I expect that he was once sent on a personal development course for aspiring leaders and was reminded by the resident motivational speaker that there was no "I" in team. When he says "Jason’s been doing research into this and he’s come to the conclusion that he’d be better advised to have fixed price points", ask: "Who’s advising Jason these days?"

With any luck, he’ll have to say "I am, as a matter of fact" – which will at least show he hasn’t forgotten the word. But at least (I assume) he uses the third person singular. If he starts using the third person plural, call your personal development advisor immediately.

Dear Jeremy, Our procurement team is almost bigger than my entire marketing team. Is it time for me to leave the business?

It all depends on who they are and whether their minds are closed or open. Most procurement people would like to be better procurement people but nobody shows them how.

You’re in marketing. It’s your job to understand people who are totally different from you and show them why they would be better off if they took a course of action they hadn’t previously contemplated.
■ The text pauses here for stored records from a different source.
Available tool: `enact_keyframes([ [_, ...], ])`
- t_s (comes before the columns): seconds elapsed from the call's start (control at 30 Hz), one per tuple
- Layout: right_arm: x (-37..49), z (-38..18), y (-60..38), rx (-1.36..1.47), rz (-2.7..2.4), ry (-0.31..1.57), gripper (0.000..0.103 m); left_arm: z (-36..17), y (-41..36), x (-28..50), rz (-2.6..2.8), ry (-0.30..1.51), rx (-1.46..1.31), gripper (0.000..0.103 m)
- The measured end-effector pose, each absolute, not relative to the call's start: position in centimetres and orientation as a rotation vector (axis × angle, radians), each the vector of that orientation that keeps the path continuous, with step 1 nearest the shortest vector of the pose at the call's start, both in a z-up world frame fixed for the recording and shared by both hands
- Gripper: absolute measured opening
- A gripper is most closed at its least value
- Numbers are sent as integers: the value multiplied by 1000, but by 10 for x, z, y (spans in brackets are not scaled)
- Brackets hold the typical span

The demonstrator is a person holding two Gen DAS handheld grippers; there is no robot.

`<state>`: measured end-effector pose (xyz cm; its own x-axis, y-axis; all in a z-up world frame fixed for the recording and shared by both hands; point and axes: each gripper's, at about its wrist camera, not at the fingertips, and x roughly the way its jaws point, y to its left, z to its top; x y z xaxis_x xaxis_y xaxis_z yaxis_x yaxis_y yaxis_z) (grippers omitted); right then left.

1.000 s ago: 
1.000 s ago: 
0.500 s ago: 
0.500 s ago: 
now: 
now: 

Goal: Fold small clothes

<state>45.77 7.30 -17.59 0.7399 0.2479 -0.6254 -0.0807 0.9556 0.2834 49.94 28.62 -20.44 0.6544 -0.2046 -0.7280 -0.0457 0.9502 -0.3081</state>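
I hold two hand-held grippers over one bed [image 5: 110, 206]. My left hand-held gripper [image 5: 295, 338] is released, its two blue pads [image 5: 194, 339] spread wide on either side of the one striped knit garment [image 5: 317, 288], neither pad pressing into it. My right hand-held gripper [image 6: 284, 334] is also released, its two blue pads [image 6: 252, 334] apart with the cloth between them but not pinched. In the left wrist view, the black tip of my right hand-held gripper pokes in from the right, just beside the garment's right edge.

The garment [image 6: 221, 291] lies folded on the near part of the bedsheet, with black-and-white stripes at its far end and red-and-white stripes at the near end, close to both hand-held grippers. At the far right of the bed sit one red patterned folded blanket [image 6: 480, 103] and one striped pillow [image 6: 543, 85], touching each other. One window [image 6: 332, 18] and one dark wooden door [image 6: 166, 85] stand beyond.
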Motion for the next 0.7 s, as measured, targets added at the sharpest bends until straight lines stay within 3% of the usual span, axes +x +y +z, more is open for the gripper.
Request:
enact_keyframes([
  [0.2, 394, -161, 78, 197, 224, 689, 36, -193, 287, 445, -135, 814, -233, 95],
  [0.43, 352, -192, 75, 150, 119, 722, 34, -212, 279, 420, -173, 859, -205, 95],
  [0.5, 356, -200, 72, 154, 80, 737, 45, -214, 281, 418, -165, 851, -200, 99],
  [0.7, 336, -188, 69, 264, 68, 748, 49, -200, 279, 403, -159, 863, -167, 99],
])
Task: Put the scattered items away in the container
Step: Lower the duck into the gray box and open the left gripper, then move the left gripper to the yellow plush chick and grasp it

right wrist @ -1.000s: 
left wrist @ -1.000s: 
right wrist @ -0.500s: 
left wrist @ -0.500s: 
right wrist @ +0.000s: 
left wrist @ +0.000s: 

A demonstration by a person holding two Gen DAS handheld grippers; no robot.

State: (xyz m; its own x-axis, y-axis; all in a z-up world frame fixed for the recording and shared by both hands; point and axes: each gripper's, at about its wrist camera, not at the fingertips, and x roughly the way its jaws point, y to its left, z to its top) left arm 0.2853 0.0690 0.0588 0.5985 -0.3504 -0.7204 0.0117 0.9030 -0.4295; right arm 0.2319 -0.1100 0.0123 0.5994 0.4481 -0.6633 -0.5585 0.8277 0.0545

Try using this skill on your procurement people. Ask them if they’re confident that they can put an accurate, reliable and actionable measurement on every single aspect of a company’s performance. Some will say yes, and you may safely dismiss them. Others will say "I wish…"

Then take as your opening text the memorandum sent in 2007 by Howard Schultz, now executive chairman of Starbucks, to his top executives. In it, he wrote: "Over the last ten years, in order to achieve the growth, development and scale to go from less than 1,000 stores to 13,000 stores and beyond, we have had to make a series of decisions that, in retrospect, have led to the watering down of the Starbucks experience."

Part of that experience had been witnessing Starbucks’ baristas pulling each espresso shot by hand. In the interests of consistency and speed, both eminently measurable, they switched to automatic espresso machines. "In doing so," Schultz wrote, "we overlooked the fact that we would remove much of the romance and theatre."

Once, Starbucks had scooped fresh beans from great bins and ground them in front of customers. Instead, to achieve measurable gains in efficiency, they adopted flavour locked portions.

Schultz wrote: "We achieved fresh roasted bagged coffee, but at what cost? The loss of aroma – perhaps the most powerful non-verbal signal we had in our stores."

With hindsight, he said, the outcome of these and many other well intentioned and meticulously measured changes was "stores that no longer have the soul of the past".

Ask your open-minded procurement people whether they can understand why an ability to deliver such amorphous qualities as romance, theatre and soul – by definition impossible to quantify – should count strongly when assessing a company’s ability to be good value for money.

Finally, remind them that any minute now artificial intelligence will be able to do their measurement stuff far more quickly and cheaply than they can; but, in doing so, will remove much of the romance and theatre (and therefore potential value) of human communication.

Perhaps they’d be interested in learning how to become masters of Procurement 2.0, where their personal judgment is as highly respected as their metrics? I’m sure you’d be only too happy to help. 

Dear Jeremy, Sweden is introducing a dreamy six-hour workday. That’s the additional amount of time I work most weekends! Is it possible that I’d get just as much done in fewer hours if I changed the way I worked? Any tips to do so? Would a six-hour day ever work in adland?

Adland isn’t driven by days, it’s driven by projects. Give a project three weeks and it will take 23 days. Give the same project ten days and it will take 12.

As an experiment, give it 45 minutes: you’ll be amazed. This isn’t cussedness or bolshiness or bad manners. We need to feel the breath of failure before risking it.